GEMBLOG, Medan – Nama Dr. Sihar P.H. Sitorus, anggota DPR RI dari PDI Perjuangan, kembali mencuat ke publik. Kali ini bukan soal kiprahnya di panggung politik, melainkan dugaan keterlibatannya dalam praktik mafia tanah di Kabupaten Deli Serdang, Sumatera Utara, Sabtu (23/8/2025).

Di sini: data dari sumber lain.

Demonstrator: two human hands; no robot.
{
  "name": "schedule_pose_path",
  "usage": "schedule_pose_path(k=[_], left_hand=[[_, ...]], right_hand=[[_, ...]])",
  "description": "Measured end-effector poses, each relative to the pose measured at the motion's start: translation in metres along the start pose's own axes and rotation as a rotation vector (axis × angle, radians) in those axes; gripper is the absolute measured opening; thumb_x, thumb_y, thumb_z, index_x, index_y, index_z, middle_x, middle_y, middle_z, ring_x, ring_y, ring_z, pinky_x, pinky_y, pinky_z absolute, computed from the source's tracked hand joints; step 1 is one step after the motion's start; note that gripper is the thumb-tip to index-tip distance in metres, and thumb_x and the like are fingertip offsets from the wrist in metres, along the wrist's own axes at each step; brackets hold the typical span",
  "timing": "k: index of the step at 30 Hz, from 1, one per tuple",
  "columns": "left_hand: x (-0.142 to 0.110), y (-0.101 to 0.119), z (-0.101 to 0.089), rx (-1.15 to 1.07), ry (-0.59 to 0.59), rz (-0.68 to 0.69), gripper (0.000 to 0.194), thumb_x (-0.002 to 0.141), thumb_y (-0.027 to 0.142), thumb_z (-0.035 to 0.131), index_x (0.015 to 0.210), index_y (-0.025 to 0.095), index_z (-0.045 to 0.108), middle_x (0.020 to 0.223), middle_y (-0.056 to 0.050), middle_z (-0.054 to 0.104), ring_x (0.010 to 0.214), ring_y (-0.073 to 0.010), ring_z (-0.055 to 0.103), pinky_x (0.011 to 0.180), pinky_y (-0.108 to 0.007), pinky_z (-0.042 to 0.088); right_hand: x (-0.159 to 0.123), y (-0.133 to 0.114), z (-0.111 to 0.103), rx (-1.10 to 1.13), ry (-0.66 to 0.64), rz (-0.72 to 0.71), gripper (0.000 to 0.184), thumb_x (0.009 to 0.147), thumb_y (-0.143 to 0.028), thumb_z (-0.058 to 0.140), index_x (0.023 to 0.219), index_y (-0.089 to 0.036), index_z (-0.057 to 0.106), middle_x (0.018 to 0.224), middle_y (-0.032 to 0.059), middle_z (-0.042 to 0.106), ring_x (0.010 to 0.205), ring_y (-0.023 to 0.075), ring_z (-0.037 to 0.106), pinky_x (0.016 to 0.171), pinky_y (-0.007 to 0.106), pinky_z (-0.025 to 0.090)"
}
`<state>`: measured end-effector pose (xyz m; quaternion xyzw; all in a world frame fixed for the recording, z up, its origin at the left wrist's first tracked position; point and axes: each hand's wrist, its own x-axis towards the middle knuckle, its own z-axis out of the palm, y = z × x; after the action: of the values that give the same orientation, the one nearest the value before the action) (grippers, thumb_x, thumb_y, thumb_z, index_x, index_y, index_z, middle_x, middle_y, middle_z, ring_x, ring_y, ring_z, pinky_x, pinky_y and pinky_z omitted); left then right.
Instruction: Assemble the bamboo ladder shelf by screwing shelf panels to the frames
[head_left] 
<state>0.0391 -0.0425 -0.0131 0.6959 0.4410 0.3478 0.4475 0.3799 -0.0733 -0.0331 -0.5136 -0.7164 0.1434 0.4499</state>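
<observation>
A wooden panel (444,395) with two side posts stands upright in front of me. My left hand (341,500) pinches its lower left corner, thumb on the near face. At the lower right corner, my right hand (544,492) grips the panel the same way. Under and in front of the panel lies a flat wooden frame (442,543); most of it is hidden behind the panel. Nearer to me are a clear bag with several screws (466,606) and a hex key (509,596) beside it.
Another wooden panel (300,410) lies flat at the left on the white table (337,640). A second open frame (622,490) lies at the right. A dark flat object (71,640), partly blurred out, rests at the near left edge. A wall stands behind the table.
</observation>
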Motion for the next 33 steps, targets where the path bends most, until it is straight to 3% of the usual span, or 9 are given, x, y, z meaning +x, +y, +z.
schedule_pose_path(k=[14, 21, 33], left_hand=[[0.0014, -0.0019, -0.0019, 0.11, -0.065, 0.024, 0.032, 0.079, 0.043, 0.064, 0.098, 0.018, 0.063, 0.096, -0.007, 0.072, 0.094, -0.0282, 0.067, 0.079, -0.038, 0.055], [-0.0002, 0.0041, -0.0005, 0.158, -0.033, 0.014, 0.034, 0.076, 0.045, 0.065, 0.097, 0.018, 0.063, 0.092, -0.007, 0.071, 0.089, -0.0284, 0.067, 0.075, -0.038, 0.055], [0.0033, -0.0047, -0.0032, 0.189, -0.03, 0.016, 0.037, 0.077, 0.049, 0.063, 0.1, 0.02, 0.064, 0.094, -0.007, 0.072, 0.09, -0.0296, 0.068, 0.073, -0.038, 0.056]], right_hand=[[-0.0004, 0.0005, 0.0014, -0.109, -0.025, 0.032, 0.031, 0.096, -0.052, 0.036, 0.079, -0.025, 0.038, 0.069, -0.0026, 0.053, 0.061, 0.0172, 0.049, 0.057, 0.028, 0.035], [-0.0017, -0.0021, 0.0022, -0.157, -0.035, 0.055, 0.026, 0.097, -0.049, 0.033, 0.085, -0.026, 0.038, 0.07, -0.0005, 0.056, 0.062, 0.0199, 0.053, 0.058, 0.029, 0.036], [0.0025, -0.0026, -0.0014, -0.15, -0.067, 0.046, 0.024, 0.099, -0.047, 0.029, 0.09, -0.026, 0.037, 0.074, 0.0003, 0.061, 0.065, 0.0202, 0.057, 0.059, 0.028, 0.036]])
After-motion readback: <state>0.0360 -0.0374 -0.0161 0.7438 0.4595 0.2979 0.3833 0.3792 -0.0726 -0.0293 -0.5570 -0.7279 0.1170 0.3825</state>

Kasus ini menyeret dua sertifikat hak milik (SHM) yang tumpang tindih: SHM No. 655 atas nama Legiman Pranata dengan luas 8.580 m², dan SHM No. 477 atas nama Sihar Sitorus dengan luas 11.888 m². Sengketa ini telah menimbulkan dugaan pemalsuan, manipulasi administrasi, hingga dugaan permainan aparat.
Legiman Pranata mengaku pertama kali mencium adanya dugaan rekayasa sejak Juni 2012. Saat itu ia menjumpai Kepala Desa Asli Sembiring yang menyebut lahannya sudah masuk SHM 477 atas nama Sihar Sitorus.
Padahal, kata Legiman, tanah tersebut sudah memiliki SPPT PBB sejak tahun 2006 hingga 2012 yang rutin dibayar, bahkan baru terdaftar secara resmi pada 10 Mei 2012.
Tak lama setelah itu, muncul akta perjanjian sewa-menyewa antara pihak Sihar dengan Notaris Rosalina Sembiring (Akta No. 25, tertanggal 30 April 2012). Hal ini menimbulkan tanda tanya besar, sebab SHM 477 yang diklaim atas nama Sihar diduga penuh kejanggalan.
Pada 18 Juni 2012, Musliudin, seorang oknum satpam PT Torganda, membuat laporan polisi ke Poltabes Medan. Legiman pun dipanggil dan menjalani BAP pada 12 Oktober 2012.
Namun, persoalan bukannya selesai, justru kian meruncing setelah pada 25 Desember 2012 terbit SHM 655 seluas 8.580 m² atas nama Legiman Pranata. Ironisnya, di atas lahan tersebut kemudian dipasang plang bertuliskan:
"Tanah ini milik Dr. Sihar Sitorus SHM 477, luas 11.888 m², terbit 19 Februari 2007."
Pada 7 Mei 2013, Legiman bersama aparat desa mendatangi BPN Deli Serdang untuk klarifikasi soal tumpang tindih tersebut. Bukti-bukti kepemilikan telah diserahkan.
Namun, pada Maret 2018, kembali muncul plang baru di lokasi lahan dengan klaim bahwa tanah tersebut milik Sihar Sitorus, berdasar putusan PTUN Medan No. 98/XII/2017.
Legiman menyebut, dirinya tidak pernah diundang dalam perkara PTUN tersebut. Ia menduga ada praktik pengukuran diam-diam oleh kuasa hukum Sihar dan pihak BPN pada tahun 2017.
Padahal, menurutnya, gugatan itu sudah kedaluwarsa, mengingat Undang-Undang No. 5 Tahun 1986 tentang Peradilan Tata Usaha Negara memberi tenggat waktu 90 hari sejak diketahui atau sejak klarifikasi di BPN pada 2013.
Legiman menilai praktik ini sebagai bentuk nyata mafia tanah yang melibatkan oknum pejabat, aparat, hingga lembaga negara.
“Dasar kejahatan ini dilakukan oleh Dr. Sihar P.H. Sitorus yang ironisnya anggota DPR RI dari PDI-P, partai yang katanya membela rakyat kecil. Padahal, hak rakyat kecil justru dirampas dengan cara licik,” tegas Legiman.
Ia pun mendesak agar negara turun tangan, membongkar praktik mafia tanah yang merugikan masyarakat kecil. Dirinya berharap lahannya yang sah secara hukum bisa segera dikembalikan, dan Sihar diminta membayar ganti rugi sesuai NJOP lahan.
Kasus ini menjadi sorotan karena menyingkap ironi: seorang wakil rakyat yang seharusnya memperjuangkan kepentingan masyarakat justru dituding terlibat dalam praktik perampasan tanah.
Legiman menegaskan, dirinya tidak akan berhenti memperjuangkan haknya. “Saya akan terus lawan. Tanah ini sah milik saya. Negara tidak boleh kalah dengan mafia tanah,” ujarnya. (TIM/Red)
Catatan Redaksi: Artikel ini ditulis berdasarkan keterangan, dokumen, serta pengakuan pihak Legiman Pranata. Pihak Sihar Sitorus dan BPN Deli Serdang belum memberikan klarifikasi resmi terkait tudingan ini.